What you will do >> Line by line, copy the material below exactly as given.

Given information >>
—————

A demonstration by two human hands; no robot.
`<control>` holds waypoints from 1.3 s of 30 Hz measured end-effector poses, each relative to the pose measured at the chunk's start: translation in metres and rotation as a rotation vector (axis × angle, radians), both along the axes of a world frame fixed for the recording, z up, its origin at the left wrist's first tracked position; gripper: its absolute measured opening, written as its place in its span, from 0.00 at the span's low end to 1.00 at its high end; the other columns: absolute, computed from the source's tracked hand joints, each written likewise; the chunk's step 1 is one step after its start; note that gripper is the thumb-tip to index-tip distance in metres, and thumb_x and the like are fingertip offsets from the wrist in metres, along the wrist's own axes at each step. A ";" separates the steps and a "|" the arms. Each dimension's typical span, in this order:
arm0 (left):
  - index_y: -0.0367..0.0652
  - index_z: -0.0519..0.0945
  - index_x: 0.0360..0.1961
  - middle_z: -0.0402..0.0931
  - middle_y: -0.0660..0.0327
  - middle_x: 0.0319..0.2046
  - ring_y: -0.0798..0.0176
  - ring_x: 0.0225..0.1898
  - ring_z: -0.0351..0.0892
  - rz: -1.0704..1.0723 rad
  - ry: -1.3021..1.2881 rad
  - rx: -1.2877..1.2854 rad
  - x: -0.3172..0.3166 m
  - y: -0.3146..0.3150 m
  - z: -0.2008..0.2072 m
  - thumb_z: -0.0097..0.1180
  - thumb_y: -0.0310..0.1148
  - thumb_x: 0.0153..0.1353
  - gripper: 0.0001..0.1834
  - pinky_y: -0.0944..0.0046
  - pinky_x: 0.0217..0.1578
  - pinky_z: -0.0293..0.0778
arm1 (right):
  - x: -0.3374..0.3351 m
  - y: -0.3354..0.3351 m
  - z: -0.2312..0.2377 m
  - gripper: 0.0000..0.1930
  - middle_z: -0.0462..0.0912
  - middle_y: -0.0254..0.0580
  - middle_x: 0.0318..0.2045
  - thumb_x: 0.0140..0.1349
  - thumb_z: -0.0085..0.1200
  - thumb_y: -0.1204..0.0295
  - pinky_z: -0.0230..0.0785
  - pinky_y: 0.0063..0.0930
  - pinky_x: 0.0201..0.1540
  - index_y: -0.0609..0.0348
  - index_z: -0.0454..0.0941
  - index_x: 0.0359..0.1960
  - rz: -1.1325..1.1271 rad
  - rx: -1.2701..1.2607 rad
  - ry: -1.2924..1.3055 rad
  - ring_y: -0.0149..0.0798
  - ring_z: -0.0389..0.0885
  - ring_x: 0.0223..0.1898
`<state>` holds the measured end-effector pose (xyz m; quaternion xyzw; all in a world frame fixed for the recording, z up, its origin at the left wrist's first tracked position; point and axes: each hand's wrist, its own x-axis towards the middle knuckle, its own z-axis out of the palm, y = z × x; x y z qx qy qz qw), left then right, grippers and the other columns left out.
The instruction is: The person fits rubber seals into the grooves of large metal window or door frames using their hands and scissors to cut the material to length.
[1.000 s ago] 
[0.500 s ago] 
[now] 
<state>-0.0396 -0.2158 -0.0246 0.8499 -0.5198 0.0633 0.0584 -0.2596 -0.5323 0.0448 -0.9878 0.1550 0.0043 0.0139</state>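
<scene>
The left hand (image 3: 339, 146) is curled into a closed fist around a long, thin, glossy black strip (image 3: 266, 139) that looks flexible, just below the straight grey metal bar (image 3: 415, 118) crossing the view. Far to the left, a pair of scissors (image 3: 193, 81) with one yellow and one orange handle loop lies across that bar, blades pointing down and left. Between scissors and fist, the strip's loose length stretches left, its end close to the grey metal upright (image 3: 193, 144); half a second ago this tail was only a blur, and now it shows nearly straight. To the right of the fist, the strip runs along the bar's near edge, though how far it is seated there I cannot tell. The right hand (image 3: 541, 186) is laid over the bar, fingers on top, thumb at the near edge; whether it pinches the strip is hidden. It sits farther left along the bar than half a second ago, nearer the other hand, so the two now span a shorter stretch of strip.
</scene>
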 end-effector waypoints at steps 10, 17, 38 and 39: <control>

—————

Answer space >>
A demonstration by two human hands; no robot.
`<control>` holds waypoints from 1.3 s of 30 Hz measured end-effector poses, each relative to the pose measured at the chunk's start: translation in metres and rotation as a rotation vector (axis × angle, radians), both along the axes of a world frame fixed for the recording, z up, its origin at the left wrist's first tracked position; gripper: its absolute measured opening, written as its place in its span, from 0.00 at the span's low end to 1.00 at its high end; the other columns: absolute, computed from the source's tracked hand joints, each written likewise; the chunk's step 1 is one step after its start; note that gripper is the thumb-tip to index-tip distance in metres, and thumb_x and the like are fingertip offsets from the wrist in metres, along the wrist's own axes at each step. A ";" separates the steps and a "|" the arms. Each dimension's typical span, in this order:
arm0 (left):
  - index_y: -0.0367..0.0652
  - index_z: -0.0519..0.0945
  - index_x: 0.0360..0.1961
  - middle_z: -0.0402..0.0931
  - middle_y: -0.0660..0.0327
  - middle_x: 0.0319..0.2046
  - ring_y: -0.0798..0.0176
  - ring_x: 0.0225..0.1898
  - ring_z: -0.0351..0.0892
  - rz: -1.0704..1.0723 rad
  - ry: -1.3021..1.2881 rad
  - rx: -1.2877..1.2854 rad
  - x: -0.3172..0.3166 m
  - y: -0.3146..0.3150 m
  - z: -0.2008..0.2072 m
  - thumb_z: -0.0097..0.1180
  - thumb_y: -0.0310..0.1148
  - thumb_x: 0.0153..0.1353
  - gripper: 0.0001..0.1834
  - pinky_y: -0.0944..0.0046
  - pinky_x: 0.0217..0.1578
  - pinky_z: -0.0293..0.0778
arm1 (right):
  - x: -0.3374..0.3351 m
  - y: -0.3354..0.3351 m
  - z: -0.2312..0.2377 m
  - gripper: 0.0000..0.1930
  - middle_z: -0.0462..0.0912
  - middle_y: -0.0254..0.0580
  - middle_x: 0.0318..0.2045
  - thumb_x: 0.0140..0.1349
  - thumb_z: -0.0085..0.1200
  - thumb_y: -0.1204..0.0295
  - pinky_z: -0.0230..0.0785
  - pinky_y: 0.0063..0.0930
  - pinky_x: 0.0201..0.1540
  - index_y: -0.0609..0.0348
  - index_z: -0.0454..0.0941
  - index_x: 0.0359..0.1960
  - rz: -1.1325..1.1271 rad
  - rx: -1.2701..1.2607 rad
  - ry: -1.2924..1.3055 rad
  - ring_y: -0.0149..0.0798
  - ring_z: -0.0389..0.0885
  - ring_x: 0.0223..0.1898
`<state>` holds the measured end-effector pose (xyz m; quaternion xyzw; all in a world frame fixed for the recording, z up, its origin at the left wrist's first tracked position; point and axes: each hand's wrist, its own x-axis towards the middle knuckle, its own z-axis out of the palm, y = z × x; x y z qx qy qz qw), left then right, grippers and the other columns left out.
The instruction is: The person fits rubber seals into the grooves of large metal window or door frames using their hands and scissors to cut the material to length.
[1.000 s ago] 
[0.500 s ago] 
[now] 
<state>-0.0396 -0.2158 -0.0246 0.8499 -0.5198 0.0633 0.0584 -0.2596 -0.5323 0.0448 -0.9878 0.1550 0.0043 0.0139</state>
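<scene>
The left hand (image 3: 339, 146) is curled into a closed fist around a long, thin, glossy black strip (image 3: 266, 139) that looks flexible, just below the straight grey metal bar (image 3: 415, 118) crossing the view. Far to the left, a pair of scissors (image 3: 193, 81) with one yellow and one orange handle loop lies across that bar, blades pointing down and left. Between scissors and fist, the strip's loose length stretches left, its end close to the grey metal upright (image 3: 193, 144); half a second ago this tail was only a blur, and now it shows nearly straight. To the right of the fist, the strip runs along the bar's near edge, though how far it is seated there I cannot tell. The right hand (image 3: 541, 186) is laid over the bar, fingers on top, thumb at the near edge; whether it pinches the strip is hidden. It sits farther left along the bar than half a second ago, nearer the other hand, so the two now span a shorter stretch of strip.
</scene>
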 end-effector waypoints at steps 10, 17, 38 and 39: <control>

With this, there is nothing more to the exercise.